> [Your goal]:
Below are the entries. Transcribe exactly the lines from the one with "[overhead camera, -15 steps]" through the one with "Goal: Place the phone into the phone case", ends included, and leave out all others.

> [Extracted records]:
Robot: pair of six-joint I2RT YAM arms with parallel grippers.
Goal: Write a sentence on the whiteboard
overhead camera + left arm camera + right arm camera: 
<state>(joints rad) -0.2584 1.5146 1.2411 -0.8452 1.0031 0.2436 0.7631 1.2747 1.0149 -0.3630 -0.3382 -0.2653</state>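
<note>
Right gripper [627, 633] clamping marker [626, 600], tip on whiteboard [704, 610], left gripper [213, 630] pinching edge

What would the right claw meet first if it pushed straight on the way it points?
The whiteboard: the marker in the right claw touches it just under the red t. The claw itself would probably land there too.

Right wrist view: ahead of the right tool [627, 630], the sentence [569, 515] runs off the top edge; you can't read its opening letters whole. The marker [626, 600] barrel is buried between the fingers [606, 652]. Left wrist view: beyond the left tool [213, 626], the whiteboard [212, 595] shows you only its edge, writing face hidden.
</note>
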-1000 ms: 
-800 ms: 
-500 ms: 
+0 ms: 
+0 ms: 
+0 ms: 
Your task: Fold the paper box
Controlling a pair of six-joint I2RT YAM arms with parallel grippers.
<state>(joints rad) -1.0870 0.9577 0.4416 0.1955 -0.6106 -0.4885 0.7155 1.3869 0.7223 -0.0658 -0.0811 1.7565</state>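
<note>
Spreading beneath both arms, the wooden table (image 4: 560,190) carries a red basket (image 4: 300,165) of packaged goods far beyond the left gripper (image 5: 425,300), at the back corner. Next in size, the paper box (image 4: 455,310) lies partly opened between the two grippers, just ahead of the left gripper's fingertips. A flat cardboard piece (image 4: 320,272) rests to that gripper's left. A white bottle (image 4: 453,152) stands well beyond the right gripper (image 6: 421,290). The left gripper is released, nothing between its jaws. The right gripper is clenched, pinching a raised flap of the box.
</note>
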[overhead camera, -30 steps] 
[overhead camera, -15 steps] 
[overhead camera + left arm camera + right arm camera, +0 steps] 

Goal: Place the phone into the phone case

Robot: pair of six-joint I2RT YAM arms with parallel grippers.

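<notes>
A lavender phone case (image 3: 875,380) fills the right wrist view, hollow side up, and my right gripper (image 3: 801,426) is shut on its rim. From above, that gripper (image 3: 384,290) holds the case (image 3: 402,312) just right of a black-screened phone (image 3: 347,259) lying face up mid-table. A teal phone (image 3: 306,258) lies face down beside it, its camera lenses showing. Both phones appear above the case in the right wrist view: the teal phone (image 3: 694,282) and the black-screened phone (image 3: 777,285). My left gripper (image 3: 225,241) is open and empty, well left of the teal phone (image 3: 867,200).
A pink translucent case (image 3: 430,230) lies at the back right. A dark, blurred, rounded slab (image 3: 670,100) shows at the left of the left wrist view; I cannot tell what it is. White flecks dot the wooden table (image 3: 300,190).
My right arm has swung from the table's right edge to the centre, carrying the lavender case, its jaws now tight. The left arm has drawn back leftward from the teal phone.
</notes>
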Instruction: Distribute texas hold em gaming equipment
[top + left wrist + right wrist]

> [Exercise response]:
[overhead camera, -15 steps] 
[overhead camera + left arm camera + right arm camera, +0 steps] 

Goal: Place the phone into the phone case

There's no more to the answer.